(What is needed) The expected answer is the set of lines in the data below between the line holding "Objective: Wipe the" and the line holding "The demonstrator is", inclusive, written out exactly.

(Stored items from a collection)
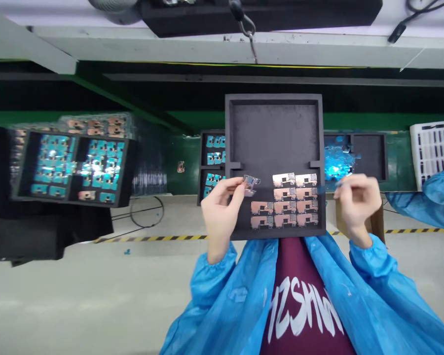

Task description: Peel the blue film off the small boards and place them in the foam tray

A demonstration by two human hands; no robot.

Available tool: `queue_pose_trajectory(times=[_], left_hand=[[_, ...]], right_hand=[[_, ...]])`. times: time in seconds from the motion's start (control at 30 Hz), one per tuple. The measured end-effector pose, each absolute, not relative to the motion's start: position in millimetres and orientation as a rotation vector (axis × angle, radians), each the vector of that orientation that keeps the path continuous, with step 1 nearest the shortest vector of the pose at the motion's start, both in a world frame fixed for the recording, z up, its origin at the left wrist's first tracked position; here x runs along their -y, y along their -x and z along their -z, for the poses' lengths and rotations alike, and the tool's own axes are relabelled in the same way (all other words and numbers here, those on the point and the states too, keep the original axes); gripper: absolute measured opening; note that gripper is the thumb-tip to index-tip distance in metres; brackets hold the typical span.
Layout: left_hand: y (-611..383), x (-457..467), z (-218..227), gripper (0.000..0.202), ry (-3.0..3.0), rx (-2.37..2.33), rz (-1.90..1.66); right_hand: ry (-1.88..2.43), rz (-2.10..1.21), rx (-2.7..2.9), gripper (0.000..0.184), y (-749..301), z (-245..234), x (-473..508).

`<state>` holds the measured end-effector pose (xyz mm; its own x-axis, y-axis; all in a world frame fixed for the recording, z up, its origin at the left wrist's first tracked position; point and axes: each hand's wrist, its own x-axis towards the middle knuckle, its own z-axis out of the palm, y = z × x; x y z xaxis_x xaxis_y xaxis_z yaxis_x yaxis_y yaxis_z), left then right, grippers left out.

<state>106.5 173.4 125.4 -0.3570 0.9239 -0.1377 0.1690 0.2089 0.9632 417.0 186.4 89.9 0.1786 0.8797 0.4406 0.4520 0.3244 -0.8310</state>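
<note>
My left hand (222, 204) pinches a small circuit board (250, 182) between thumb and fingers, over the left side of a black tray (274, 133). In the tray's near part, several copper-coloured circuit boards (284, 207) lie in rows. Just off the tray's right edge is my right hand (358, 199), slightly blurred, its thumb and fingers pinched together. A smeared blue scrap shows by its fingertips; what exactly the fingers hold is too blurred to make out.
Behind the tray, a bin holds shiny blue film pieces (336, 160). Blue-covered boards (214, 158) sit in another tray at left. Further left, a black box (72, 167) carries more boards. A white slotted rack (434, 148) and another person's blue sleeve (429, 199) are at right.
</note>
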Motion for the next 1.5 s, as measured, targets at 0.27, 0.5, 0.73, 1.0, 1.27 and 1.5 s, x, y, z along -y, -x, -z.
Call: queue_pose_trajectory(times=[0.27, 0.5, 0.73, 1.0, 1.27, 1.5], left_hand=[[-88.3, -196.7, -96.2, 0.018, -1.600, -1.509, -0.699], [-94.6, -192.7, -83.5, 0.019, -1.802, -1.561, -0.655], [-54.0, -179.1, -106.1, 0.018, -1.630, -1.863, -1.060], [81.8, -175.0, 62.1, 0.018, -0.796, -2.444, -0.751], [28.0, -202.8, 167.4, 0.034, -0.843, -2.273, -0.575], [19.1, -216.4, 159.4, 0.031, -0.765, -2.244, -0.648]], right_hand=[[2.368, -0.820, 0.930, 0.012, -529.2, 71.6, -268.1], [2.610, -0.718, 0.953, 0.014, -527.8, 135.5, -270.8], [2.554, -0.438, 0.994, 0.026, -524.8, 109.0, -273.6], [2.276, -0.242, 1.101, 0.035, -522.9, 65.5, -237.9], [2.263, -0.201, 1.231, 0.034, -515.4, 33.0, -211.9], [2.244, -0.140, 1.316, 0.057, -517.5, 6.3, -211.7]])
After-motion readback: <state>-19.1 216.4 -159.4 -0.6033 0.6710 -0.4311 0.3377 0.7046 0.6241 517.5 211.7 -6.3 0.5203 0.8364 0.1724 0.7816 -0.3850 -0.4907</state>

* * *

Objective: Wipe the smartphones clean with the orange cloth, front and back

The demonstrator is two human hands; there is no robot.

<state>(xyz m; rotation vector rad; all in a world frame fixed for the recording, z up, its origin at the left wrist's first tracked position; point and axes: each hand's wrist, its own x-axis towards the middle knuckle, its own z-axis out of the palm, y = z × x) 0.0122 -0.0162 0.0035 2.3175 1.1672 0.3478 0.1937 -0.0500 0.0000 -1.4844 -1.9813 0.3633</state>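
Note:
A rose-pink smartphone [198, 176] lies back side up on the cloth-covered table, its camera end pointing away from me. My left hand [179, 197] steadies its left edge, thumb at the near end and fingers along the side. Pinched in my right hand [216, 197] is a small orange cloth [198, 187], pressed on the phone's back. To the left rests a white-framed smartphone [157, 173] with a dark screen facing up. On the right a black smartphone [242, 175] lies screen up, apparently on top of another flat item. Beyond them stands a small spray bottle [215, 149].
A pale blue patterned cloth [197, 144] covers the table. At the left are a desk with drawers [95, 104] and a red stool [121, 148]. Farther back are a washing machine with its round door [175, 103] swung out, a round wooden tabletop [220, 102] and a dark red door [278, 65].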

(Exercise result)
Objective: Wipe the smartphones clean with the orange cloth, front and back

The demonstrator is two human hands; there is no robot.

The exercise has no further content.